島の南側を擁立する〈ソーン〉と〈クレワ〉。

〈聖教国ソーン〉、金髪の〈ソーンの民〉。

〈クレワ帝国〉、銀髪の〈クレワの民〉。


島の北側に住み着いた赤髪の〈ナルキア族〉。

大陸の両国に挟まれた緩衝地帯であった

土色と暗い煤色の髪の〈エンカー族〉。


〈聖人ラッガ〉はこの2族を連れて

島の所有者から許しを得て、

〈南部港キアン〉を築き

島の南側を開拓した。


出自は〈エンカー〉とされる〈ラッガ〉の

髪の色は国によって記録がまばらであり、

正しい髪色を知る者は居ない。


大陸の北西と南東に別れた金と銀の国は、

〈ラッガ〉の死後、島の南側を

〈ケーロ国〉と〈ヤーテ国〉に分け、

対立を何世代にも渡り続けた。


〈禁域〉に住まう島の所有者はこれに怒り、

町を丸ごと焼き払った。

その町は今でも死の町として遺されるという。


これが後世に伝えられる〈煤まみれ〉であった。


キルスはすらすらと地面に線を描き、

〈ソーン文字〉で国名と種族名を記述した。


学のないヨエルは読み書きができないものの、

キルスの綺麗な文字と丁寧な説明を

照らし合わせてしきりに頷いた。


(金毛は自国、銀毛は敵国。

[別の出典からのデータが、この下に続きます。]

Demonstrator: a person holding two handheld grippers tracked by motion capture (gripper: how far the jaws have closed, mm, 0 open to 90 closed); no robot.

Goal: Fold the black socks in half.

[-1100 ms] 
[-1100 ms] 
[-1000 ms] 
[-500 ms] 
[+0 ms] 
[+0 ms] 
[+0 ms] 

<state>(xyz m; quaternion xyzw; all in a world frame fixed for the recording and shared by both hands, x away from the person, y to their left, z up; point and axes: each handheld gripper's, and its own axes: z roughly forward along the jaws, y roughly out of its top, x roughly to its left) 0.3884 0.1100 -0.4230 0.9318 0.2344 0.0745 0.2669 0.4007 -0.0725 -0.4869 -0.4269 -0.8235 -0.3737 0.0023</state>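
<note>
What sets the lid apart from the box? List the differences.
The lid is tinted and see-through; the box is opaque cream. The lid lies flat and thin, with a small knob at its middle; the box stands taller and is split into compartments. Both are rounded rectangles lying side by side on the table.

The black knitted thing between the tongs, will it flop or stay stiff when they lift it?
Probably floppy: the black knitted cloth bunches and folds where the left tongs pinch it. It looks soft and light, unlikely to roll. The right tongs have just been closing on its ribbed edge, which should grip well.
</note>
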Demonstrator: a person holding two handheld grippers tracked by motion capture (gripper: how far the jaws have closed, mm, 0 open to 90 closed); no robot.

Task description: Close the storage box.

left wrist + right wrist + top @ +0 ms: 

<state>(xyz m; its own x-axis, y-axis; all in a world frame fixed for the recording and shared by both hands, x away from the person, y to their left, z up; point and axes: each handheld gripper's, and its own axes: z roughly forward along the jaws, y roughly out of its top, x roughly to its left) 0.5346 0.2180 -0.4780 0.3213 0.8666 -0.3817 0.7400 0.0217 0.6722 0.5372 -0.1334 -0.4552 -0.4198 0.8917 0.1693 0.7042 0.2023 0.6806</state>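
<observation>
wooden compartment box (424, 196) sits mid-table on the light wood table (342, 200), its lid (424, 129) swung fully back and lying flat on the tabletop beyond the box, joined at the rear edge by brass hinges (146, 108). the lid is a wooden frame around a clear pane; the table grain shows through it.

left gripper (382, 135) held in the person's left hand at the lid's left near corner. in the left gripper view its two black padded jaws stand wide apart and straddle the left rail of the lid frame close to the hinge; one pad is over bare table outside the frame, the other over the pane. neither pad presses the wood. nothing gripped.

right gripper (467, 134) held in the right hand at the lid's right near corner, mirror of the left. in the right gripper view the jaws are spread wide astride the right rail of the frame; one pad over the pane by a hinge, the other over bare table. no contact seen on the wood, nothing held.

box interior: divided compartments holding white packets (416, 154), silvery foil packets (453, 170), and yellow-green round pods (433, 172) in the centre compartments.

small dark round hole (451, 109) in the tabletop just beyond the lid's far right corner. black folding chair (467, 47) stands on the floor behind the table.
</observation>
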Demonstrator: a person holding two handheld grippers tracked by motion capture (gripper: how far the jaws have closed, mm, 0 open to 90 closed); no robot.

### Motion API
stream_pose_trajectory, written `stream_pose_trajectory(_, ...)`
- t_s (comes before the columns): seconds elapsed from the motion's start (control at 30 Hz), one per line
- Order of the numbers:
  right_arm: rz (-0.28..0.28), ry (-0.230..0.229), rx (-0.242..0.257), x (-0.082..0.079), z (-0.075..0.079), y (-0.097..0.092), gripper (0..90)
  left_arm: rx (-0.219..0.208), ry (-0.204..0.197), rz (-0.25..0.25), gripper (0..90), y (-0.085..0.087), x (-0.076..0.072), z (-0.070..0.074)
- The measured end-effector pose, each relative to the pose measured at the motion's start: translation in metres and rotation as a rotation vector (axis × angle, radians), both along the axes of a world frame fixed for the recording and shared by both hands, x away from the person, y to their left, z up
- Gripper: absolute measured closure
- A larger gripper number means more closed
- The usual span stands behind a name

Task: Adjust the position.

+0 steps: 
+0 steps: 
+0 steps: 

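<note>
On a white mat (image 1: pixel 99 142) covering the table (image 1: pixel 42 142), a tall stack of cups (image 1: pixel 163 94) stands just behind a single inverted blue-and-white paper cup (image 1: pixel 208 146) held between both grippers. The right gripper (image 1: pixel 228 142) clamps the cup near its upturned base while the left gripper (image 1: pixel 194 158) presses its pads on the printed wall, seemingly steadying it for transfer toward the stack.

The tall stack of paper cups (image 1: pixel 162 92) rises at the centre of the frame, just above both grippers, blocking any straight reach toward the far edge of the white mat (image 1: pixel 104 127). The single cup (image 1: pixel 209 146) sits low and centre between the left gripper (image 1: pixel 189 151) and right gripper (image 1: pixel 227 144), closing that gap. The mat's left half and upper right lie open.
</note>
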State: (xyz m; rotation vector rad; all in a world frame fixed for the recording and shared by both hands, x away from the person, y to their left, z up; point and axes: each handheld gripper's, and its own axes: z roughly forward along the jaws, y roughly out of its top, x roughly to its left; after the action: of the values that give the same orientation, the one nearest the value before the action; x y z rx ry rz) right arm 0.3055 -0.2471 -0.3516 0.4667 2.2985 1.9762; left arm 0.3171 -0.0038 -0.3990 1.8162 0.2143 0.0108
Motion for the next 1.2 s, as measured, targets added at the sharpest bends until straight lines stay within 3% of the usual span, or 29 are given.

だから売れない。)

おかげで理屈は理解できた。


「銀毛は無い…よね。」


持ってきた毛皮に銀毛は無い。

キルスは覚書を再度確認した。


「うん。家に棲み着いた。変なヤツ…。」

ここまで言って、口をつぐむ。


(言葉が分かる動物、なんて言えやせん。)

自身でも信じがたいことを軽々しく口にすれば

相手を戸惑わせたり、不審がられるに違いない。


しかしキルスはそんな話を

興味深そうにして彼を見た。


「大陸の猟師は犬と共に猟をして、

 口笛や声で喋るみたいに指示を出すんだって。

 牧羊犬と同じかしらね。」

「ぼくよー?」

「羊飼いは移動する群れの羊を誘導して、

 犬に口笛ひとつで羊を追うように指示するの。

 オオカミに似た犬を羊は怖がるけど、

 そうやって羊たちをオオカミから守るの。

 羊飼いの生活の相棒ね。」

(オオカミや犬と一緒にすると、

 あのキツネは怒るだろうな。)


キルスは唇を尖らせて、口笛を吹く真似をした。


空気が抜けた音がした。


ヨエルも真似て口笛を吹くと、

高く鋭い綺麗な音が出た。


「わたしのは悪い見本ね。」

「できないだけじゃないか?」

「ヨエル先生、もう一回やって。」

「あべこべだ。」


キルスに請われ、

彼はもう一度口笛を吹き鳴らした。